Sites of mourning, sites of mobilisation
Scholars have interpreted war commemorations in general, and war memorials in particular, as either sites of personal mourning or as sites of political (re)mobilisation. Grief was ubiquitous by the end of the First World War, but arguably, so were anger and resentment at the unfulfilled expectations of August 1914. In terms of casualties, the war's toll was appallingly high; in the military service of Britain and Germany roughly one in eight/six men died.3 Politically, Britain had not been transformed into the promised ‘land fit for heroes’, while Germany was burdened with the twin problems of defeat and revolution.4 The rituals and rhetoric of war commemoration have thus been read as attempts to console the bereaved or soothe the frustrated.
In an influential article published in 1981, David Cannadine draws attention to the existential character of commemorative activities. British war memorials, he argues, ‘were in large part spontaneously generated by the bereaved for their own comfort [. . .] this “cult of the dead” was not so much “an expression of patriotism” as a display of bereavement’.5 Jay Winter, taking his cue from Cannadine, is the most eloquent and decided representative of what might be called the grief school, a historiographical school which assesses the cost of war at much more intimate levels than historians interested in nationalism and identity politics. Winter's main contribution to the debate, which appeared in 1995 under the programmatic title Sites of Memory, Sites of Mourning, surveys the cultural history of the war in western Europe with the politics left out.6 The proliferation of commemorative artefacts and signifying practices (both public and private), he suggests, were above all reflections of the depth of the trauma of 1914–18, understood as a sustained mass experience leaving particularly dense memory traces.7
This is not to say that one huge community of suffering was created by the losses of the Great War; what mattered was the accumulated presence of death in society, and it is through this fog that individual emotions were mediated. War memorials providing symbolic foci of bereavement functioned as substitutes for the graves of the missing and the absent dead (soldiers and sailors).8 Notably, in Britain and Germany, the two major belligerents which, generally speaking, did not repatriate their fallen soldiers, monuments helped to trigger memory in the absence of bodies.
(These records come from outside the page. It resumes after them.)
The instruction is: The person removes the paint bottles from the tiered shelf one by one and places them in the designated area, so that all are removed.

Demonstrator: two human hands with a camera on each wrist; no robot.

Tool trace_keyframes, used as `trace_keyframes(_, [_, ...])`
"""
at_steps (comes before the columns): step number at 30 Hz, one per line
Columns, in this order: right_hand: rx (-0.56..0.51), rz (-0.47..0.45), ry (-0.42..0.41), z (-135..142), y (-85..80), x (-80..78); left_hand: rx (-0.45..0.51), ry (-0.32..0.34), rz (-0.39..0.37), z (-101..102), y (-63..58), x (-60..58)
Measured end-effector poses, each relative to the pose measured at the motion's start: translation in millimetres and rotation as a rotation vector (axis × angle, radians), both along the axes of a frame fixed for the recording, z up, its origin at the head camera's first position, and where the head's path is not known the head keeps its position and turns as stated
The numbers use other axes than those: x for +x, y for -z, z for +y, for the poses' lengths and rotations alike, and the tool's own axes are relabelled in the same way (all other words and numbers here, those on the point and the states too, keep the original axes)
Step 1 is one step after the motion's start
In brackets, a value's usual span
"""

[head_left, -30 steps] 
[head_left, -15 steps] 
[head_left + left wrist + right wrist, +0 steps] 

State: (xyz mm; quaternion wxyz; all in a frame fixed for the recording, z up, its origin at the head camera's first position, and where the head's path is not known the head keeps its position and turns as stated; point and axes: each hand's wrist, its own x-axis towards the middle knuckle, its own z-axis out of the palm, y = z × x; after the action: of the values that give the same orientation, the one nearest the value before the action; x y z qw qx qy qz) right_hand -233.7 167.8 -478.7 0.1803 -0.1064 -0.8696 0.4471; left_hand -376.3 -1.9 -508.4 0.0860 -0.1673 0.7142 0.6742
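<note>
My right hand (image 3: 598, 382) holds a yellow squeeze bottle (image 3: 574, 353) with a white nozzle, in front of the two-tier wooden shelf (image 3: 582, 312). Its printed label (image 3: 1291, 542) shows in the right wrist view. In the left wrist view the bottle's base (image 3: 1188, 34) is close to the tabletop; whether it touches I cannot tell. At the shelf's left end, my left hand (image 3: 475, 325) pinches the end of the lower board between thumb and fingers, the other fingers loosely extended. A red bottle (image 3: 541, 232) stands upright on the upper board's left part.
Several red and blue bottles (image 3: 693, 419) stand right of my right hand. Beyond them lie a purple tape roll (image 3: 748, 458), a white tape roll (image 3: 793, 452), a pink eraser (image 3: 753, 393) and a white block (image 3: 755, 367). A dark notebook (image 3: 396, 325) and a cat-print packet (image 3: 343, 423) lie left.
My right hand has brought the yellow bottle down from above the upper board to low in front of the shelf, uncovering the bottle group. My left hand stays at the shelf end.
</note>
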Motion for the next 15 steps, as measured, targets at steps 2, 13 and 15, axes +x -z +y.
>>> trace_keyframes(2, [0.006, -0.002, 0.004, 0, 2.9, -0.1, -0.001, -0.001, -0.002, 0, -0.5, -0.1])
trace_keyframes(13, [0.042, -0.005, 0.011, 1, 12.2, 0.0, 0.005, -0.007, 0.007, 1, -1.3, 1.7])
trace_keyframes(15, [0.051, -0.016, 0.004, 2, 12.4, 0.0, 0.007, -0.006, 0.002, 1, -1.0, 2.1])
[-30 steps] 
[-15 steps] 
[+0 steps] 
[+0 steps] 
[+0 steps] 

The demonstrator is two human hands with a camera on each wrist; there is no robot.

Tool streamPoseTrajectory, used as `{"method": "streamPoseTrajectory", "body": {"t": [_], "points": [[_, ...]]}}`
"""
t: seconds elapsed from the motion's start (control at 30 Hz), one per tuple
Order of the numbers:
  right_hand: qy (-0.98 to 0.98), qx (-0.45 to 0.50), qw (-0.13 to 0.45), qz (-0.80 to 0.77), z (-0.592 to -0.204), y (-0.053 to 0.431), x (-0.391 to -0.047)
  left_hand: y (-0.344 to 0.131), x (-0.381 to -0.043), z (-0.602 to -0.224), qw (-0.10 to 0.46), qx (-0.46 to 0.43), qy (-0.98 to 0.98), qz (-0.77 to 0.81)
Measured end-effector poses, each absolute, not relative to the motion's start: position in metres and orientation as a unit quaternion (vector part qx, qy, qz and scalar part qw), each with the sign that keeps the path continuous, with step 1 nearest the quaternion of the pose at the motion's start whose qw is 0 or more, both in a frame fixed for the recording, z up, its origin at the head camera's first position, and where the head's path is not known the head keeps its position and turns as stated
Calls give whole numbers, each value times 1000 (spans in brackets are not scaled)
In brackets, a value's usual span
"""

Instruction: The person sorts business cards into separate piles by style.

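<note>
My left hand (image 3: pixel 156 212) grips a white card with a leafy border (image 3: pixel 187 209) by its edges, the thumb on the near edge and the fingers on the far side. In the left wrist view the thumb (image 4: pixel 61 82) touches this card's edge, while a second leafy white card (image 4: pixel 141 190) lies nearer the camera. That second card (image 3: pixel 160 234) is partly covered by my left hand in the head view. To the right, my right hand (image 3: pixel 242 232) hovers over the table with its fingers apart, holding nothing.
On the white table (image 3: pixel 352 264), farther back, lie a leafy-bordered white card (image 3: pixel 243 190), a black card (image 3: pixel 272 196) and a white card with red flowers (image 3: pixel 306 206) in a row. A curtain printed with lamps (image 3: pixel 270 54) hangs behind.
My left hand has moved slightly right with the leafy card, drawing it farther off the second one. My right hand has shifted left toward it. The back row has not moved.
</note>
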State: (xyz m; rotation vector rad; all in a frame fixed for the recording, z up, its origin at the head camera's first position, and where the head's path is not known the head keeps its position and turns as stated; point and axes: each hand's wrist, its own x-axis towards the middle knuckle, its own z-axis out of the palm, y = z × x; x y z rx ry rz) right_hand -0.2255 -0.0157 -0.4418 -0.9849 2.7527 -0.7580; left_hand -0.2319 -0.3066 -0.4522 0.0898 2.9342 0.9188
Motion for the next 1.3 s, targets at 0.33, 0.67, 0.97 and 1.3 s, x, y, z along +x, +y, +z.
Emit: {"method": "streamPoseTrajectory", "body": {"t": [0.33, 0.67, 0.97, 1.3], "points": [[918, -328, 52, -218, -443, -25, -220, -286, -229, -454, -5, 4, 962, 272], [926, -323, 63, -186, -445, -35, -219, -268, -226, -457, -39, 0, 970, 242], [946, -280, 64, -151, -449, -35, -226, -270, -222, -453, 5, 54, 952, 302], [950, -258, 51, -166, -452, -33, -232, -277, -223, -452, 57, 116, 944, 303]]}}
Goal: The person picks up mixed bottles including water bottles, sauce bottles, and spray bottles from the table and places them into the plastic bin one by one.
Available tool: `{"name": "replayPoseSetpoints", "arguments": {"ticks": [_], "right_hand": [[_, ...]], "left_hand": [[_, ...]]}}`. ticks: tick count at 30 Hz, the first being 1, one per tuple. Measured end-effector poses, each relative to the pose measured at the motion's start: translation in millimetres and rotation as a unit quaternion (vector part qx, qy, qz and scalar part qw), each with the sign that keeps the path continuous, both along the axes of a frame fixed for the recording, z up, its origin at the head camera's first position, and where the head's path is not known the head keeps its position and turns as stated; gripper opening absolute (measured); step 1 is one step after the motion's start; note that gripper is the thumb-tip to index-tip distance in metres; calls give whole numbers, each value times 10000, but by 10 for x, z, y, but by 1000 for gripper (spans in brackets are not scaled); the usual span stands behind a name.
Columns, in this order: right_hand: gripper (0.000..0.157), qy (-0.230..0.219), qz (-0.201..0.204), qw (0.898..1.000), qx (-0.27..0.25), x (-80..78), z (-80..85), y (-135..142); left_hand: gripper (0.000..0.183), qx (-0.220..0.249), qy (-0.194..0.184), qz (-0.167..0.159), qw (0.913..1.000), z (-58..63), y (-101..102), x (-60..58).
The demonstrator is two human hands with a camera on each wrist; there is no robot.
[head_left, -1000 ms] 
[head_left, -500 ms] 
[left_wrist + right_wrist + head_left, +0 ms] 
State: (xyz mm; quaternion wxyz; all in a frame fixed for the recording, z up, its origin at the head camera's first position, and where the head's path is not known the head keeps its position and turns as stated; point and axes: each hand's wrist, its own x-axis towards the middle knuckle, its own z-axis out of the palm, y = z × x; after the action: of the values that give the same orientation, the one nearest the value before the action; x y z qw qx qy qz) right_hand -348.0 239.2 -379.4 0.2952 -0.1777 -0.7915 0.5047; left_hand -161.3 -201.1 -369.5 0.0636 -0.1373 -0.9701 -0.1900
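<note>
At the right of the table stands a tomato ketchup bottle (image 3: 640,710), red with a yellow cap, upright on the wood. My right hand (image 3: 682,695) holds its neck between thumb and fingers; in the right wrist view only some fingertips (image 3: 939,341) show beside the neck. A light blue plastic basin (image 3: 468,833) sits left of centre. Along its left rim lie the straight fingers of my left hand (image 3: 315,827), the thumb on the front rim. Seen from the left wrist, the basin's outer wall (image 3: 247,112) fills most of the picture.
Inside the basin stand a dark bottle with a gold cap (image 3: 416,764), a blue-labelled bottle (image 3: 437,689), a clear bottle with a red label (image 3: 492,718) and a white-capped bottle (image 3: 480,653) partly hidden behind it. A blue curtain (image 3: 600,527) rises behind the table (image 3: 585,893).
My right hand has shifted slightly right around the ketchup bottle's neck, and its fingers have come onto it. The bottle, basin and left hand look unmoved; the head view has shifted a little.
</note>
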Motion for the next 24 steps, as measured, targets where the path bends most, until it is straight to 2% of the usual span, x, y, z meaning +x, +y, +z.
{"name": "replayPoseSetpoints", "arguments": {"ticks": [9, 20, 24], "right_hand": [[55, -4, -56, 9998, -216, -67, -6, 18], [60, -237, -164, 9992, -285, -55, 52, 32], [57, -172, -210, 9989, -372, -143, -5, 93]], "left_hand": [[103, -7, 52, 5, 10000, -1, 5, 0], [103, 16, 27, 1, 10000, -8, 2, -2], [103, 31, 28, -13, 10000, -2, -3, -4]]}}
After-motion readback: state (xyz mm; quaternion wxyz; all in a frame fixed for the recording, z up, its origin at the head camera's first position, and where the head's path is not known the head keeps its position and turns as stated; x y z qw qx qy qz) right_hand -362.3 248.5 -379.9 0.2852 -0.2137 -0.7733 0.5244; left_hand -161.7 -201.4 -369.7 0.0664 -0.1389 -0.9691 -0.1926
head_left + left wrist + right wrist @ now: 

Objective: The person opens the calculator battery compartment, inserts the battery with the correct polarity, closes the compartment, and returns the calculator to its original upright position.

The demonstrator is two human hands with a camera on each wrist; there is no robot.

Originally advanced by historians of Britain, the grief theory has recently been endorsed by works on the German memory landscape. A thorough case study of the Rhenish district of Viersen stresses the sombre, existential purpose of war memorials and – despite French occupation – their relative freedom from expressions of bitterness and revanchism.9
In placing emphasis on the personal instead of the political, these authors react against an older strain of historiography which has neglected to take seriously contemporaries' need to mourn the dead. The functionalist school conceptualises memory as a resource of symbolic power which can be marshalled just like material power. In a ground-breaking article published as early as 1978, Reinhart Koselleck traces the evolution of the cult of the fallen soldier in Europe since the late eighteenth century. In the modern age, Koselleck maintains, the meaning of death is no longer attached to references to the hereafter. Instead, political meanings of this world are invented. The war memorial as a political tool, Koselleck writes, ‘gives the remembering of the soldiers’ death an earthly function directed only towards the future of those still living. This disappearance of the Christian interpretation of death creates a vacuum for the establishment of purely political and social meanings.’10 In subsequent publications, Koselleck and his pupils have refined the argument, but the late Professor Koselleck's definitive work on European war memorials was still unpublished at his death. Meanwhile, George L. Mosse has written a stimulating account of Great War remembrance and its nineteenth-century precursors, extending the work of Koselleck. In his book Fallen Soldiers, Mosse shows how the dual impulses of trivialisation and sacralisation played into the hands of extremist forces who thus managed to instrumentalise the memory of the world war.11 A congenial discourse to right-wing politics, war commemoration, especially in Germany, became eventually subsumed in rehearsals for fascism.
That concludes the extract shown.